Assignment:
Print the listing in full, exactly as it stands.
####
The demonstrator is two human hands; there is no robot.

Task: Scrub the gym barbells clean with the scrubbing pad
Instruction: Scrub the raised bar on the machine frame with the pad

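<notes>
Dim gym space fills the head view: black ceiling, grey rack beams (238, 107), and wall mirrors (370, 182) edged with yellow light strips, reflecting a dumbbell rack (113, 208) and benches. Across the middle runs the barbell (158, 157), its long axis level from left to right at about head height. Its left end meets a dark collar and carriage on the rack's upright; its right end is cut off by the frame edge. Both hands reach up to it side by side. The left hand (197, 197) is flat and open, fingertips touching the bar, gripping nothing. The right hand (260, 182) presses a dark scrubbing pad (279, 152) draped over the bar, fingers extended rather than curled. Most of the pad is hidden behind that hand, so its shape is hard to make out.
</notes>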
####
Answer to this problem:
The demonstrator is two human hands; there is no robot.

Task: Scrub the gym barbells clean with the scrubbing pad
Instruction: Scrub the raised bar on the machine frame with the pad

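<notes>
Dim gym space fills the head view: black ceiling, grey rack beams (238, 107), and wall mirrors (370, 182) edged with yellow light strips, reflecting a dumbbell rack (113, 208) and benches. Across the middle runs the barbell (158, 157), its long axis level from left to right at about head height. Its left end meets a dark collar and carriage on the rack's upright; its right end is cut off by the frame edge. Both hands reach up to it side by side. The left hand (197, 197) is flat and open, fingertips touching the bar, gripping nothing. The right hand (260, 182) presses a dark scrubbing pad (279, 152) draped over the bar, fingers extended rather than curled. Most of the pad is hidden behind that hand, so its shape is hard to make out.
</notes>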

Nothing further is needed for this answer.